Every line in the data below that holds "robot" should be found and copied.

****************************************

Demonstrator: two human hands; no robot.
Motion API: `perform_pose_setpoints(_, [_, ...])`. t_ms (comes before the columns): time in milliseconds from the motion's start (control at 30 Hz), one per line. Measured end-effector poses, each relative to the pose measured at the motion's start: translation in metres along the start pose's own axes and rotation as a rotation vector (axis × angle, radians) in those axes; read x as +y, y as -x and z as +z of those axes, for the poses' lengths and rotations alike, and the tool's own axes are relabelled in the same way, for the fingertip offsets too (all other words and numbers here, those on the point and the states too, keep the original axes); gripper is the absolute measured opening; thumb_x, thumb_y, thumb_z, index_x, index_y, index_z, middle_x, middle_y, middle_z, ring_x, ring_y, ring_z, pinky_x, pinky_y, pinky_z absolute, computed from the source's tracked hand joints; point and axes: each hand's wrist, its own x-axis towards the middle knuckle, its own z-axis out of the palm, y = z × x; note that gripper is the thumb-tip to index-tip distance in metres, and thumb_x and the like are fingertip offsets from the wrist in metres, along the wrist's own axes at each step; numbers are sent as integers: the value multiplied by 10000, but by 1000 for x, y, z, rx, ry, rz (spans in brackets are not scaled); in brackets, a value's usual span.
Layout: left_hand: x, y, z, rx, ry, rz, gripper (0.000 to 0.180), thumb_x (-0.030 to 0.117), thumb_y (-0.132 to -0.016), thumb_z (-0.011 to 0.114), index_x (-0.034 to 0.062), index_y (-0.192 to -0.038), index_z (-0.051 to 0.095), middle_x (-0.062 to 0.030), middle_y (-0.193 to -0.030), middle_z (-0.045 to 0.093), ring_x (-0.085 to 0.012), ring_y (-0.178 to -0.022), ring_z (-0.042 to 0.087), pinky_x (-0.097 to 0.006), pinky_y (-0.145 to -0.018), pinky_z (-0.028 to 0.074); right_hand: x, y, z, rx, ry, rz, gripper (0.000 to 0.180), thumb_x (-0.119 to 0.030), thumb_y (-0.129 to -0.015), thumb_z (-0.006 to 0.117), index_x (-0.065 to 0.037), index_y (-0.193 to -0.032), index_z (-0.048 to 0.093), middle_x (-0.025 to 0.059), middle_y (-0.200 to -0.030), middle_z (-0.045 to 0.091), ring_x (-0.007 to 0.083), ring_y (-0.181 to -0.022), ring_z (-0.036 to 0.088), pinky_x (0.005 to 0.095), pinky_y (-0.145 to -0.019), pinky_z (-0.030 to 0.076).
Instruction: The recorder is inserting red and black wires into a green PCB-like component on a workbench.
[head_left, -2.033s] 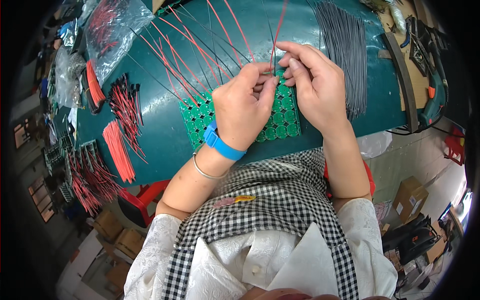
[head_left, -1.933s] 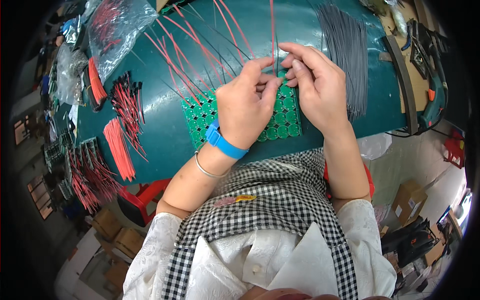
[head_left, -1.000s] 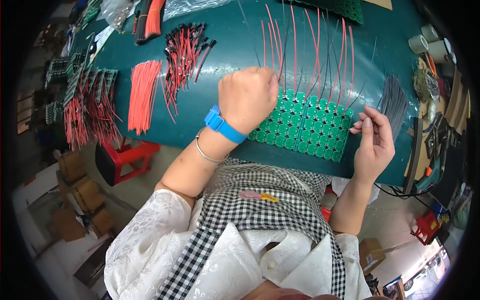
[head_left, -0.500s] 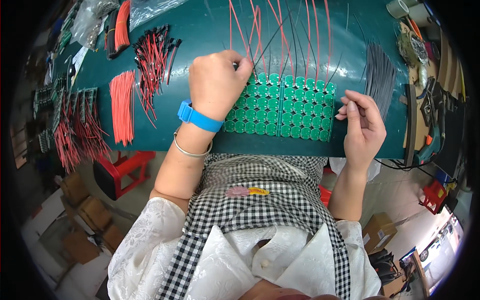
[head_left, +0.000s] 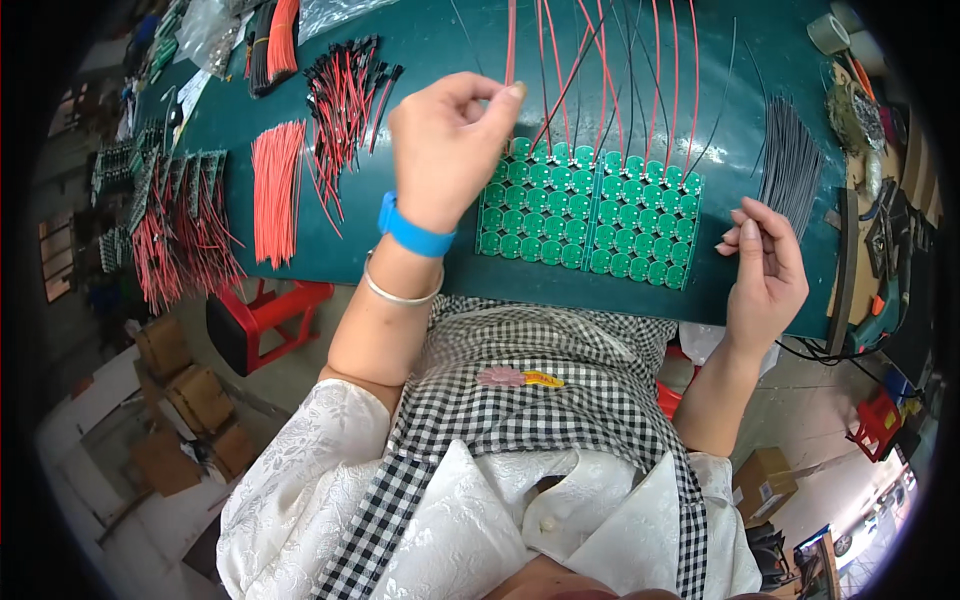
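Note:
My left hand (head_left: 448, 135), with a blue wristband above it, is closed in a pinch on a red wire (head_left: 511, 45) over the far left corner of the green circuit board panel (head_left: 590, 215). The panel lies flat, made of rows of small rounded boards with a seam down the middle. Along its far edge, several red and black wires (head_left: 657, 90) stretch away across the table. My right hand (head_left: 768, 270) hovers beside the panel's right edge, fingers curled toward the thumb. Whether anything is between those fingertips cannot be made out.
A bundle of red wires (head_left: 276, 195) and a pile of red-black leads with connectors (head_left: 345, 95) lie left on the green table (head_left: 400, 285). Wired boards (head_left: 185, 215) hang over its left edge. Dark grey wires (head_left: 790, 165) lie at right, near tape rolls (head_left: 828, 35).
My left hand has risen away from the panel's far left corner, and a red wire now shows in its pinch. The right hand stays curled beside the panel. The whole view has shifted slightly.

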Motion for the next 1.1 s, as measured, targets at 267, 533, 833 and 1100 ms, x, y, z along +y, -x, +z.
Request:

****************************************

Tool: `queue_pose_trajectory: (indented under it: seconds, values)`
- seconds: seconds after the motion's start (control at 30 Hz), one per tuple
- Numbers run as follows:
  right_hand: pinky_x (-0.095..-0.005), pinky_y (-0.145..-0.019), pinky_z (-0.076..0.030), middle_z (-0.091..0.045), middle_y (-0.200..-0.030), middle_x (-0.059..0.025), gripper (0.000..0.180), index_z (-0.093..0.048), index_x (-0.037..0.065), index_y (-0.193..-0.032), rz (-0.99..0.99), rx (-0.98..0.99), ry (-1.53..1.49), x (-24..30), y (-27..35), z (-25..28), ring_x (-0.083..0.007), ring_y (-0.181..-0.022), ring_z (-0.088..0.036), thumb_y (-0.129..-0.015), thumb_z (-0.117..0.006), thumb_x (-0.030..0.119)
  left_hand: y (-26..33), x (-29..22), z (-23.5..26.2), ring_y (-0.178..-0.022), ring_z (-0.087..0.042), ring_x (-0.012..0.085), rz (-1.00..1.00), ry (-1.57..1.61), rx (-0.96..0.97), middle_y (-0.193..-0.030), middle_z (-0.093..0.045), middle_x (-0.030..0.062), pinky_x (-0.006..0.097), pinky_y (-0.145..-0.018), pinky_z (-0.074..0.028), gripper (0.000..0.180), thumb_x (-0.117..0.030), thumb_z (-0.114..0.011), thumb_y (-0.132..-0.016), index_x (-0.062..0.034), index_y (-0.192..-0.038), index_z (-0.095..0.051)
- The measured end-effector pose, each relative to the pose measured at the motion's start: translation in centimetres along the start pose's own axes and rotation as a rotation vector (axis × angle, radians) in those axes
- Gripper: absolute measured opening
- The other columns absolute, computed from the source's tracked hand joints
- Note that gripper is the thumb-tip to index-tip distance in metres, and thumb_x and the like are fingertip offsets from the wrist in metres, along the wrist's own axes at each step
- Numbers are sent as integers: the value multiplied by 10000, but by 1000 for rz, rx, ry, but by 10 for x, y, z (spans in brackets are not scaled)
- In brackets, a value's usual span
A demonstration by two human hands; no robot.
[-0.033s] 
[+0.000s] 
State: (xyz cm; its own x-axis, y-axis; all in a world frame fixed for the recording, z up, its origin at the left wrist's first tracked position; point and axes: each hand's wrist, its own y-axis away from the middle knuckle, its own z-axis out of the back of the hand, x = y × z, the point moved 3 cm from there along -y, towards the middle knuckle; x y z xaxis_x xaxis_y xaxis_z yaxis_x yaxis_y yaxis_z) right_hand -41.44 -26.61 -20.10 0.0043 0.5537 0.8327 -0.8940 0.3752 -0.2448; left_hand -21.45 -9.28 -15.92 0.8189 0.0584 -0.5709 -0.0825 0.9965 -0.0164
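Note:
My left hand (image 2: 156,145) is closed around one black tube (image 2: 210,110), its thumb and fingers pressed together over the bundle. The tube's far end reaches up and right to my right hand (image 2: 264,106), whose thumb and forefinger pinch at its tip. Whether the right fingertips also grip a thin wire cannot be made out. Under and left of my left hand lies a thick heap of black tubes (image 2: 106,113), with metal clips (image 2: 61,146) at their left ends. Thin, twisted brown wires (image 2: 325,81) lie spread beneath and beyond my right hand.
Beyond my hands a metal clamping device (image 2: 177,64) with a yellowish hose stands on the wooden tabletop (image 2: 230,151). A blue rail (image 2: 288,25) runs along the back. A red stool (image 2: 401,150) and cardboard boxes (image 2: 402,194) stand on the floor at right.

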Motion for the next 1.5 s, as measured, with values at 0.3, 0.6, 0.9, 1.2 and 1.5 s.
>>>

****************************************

* _PROBLEM SOLUTION_
Demonstrator: two human hands; no robot.
A demonstration by two human hands; no robot.

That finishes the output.